The Republic has fallen. The Galactic Empire has been in charge for over 10 years. Planet after planet is falling under the control of imperial order. Imperial security and troops are everywhere. All attempts to opposition are crushed. There is no resistance, only whispers and fear…

Andor is the latest Star Wars series on Disney+, and it has been getting rave reviews. Honestly, I had kind of given up on Star Wars. The movies were declining in quality, and the TV shows ranged from quite forgettable to just bad. Who wanted to see a show about someone who wasn’t even the main character from Rogue One? However, this show is incredibly well made, with brilliant cinematography and a compelling story line. It takes its time—for instance, the first three episodes move slowly as it builds its world and characters—but the depth of the story and the emotional resonance of the characters make it worthwhile. I want to focus on the politics of the show, which is the politics of revolution.

This is not a Star Wars show with Jedi, Sith, or Darth Vader, or any of the traditional Star Wars features like the Force. You barely see a white-armoured Storm Trooper until halfway through the show. That hasn’t pleased some fans, who think it is deviating from the spirit of the Star Wars universe, but in many ways it makes it a much better show. It cannot fall back on old characters, Jedi magic, or someone going on about destiny. There are only ordinary beings fighting and striving to change things (or enforce the existing order) in circumstances that they did not create.

The main character is Cassian Andor, whom we last saw in Rogue One as part of a team of Rebel intelligence operatives stealing the plans for the Death Star. But that is a story four years down the line from this show. At this point, he is a down-at-heel fuel operative, a thief, a scam artist, and an accidental murderer. He is not particularly political; he hates the Empire, but his strategy is to avoid, evade, and hide. How can anyone hope to take on something so powerful? He is drawn into a world of a burgeoning network of rebels who are loose, unorganised, and only capable of sporadic actions. But there is a desperation growing across the galaxy, a sense that something is about to erupt. The casual violence and systematic terror of the Empire can only last so long. One of the repeated phrases in the show bears the hall marks of this new attitude; “I would rather die trying to take them down than giving them what they want…”

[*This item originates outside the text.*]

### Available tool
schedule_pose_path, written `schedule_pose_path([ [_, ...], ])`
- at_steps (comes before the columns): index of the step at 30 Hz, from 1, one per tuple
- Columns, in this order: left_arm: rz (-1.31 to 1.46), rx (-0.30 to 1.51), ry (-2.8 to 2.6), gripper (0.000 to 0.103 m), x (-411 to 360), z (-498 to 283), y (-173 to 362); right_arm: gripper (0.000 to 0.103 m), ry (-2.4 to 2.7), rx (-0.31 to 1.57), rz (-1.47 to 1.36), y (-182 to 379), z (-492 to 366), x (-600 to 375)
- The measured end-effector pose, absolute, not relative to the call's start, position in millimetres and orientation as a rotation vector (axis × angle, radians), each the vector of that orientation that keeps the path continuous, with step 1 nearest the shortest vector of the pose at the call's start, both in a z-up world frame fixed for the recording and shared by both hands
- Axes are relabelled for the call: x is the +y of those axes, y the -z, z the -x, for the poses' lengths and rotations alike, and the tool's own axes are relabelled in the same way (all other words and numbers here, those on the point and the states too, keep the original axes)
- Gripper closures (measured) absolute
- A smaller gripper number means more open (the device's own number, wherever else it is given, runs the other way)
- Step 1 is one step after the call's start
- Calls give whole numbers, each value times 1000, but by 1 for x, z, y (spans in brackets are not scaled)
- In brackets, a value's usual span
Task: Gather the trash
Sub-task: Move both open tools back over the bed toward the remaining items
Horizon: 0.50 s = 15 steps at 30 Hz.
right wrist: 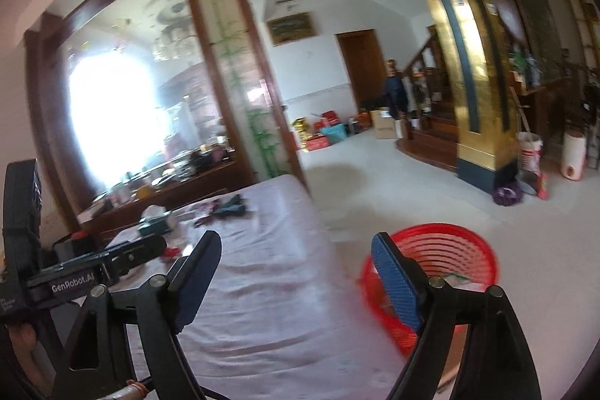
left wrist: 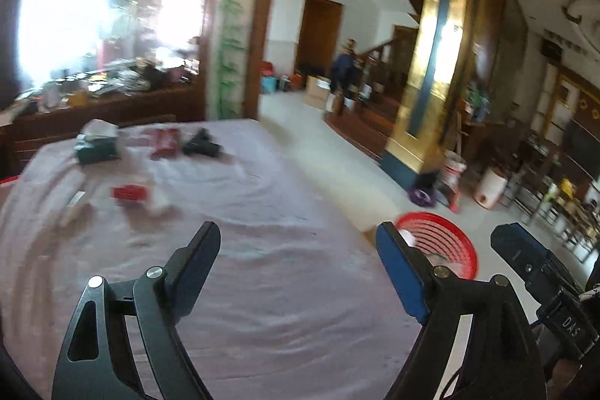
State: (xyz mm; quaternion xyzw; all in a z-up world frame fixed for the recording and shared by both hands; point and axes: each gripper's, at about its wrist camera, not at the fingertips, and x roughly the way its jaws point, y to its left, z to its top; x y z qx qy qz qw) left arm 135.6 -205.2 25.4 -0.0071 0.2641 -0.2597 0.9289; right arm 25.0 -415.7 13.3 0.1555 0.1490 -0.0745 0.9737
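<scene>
Beyond our left fingers [left wrist: 202, 250], far up the table [left wrist: 262, 212], lies the trash: a red packet [left wrist: 129, 193] nearest, then a red wrapper [left wrist: 165, 142], a dark scrap [left wrist: 201, 146] and a tissue box [left wrist: 96, 147]. We hold both grippers spread wide, nothing between the fingers. Behind the right-hand fingers of our left gripper [left wrist: 300, 272] and right gripper [right wrist: 296, 278] sits the red basket [right wrist: 450, 250] on the floor, off the table's edge.

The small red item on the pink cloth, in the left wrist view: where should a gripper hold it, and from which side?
Blur hides its details. The small red item lies low and flat on the pink cloth, so probably come from above with the open left gripper, pinching across its shorter, near-to-far width.
</scene>
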Motion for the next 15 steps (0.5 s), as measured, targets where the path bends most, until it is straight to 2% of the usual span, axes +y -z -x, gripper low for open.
schedule_pose_path([
  [8, 66, 505, 437, 19, -128, -140, -35, 16, 62, 294, -242, -25, -54, -349],
  [15, 88, 515, 346, 18, -82, -169, -22, 15, -7, 337, -223, -10, -98, -312],
])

Show runner Tony Gilroy gave some context to the show: “I’m no academic.” I’m not even a college graduate, but I have been a reader of history for 30 to 40 years, I’m a news consumer, and I’m a freaking old white guy who listens to history podcasts all the time. I’m really obsessed with all that stuff. The history of revolution is just fascinating; from the Roman revolutions all the way through, everybody’s got them. “They’re all different; they’re all the same.” Importantly, Gilroy has created one of the most diverse shows in the Star Wars franchise and defended it against alt-right trolls complaining about diversity being too “woke.”

Andor gives a very real feeling of the malevolent growth of tyranny alongside the quantum of resistance—the small acts building up to something potentially substantial. It is worth saying on a Marxist website, of course, that the rebellion is not socialist; this is a fight between fascism and democracy. But Andor spends a lot of time on Ferrix with working-class scrap metal workers, and their response to the growing power of imperial rule is a key part of the show. One of the rebels, Nemik, was even pitched as a kind of Trotsky character, though the showrunner described Trotsky as the “naive revolutionary” type.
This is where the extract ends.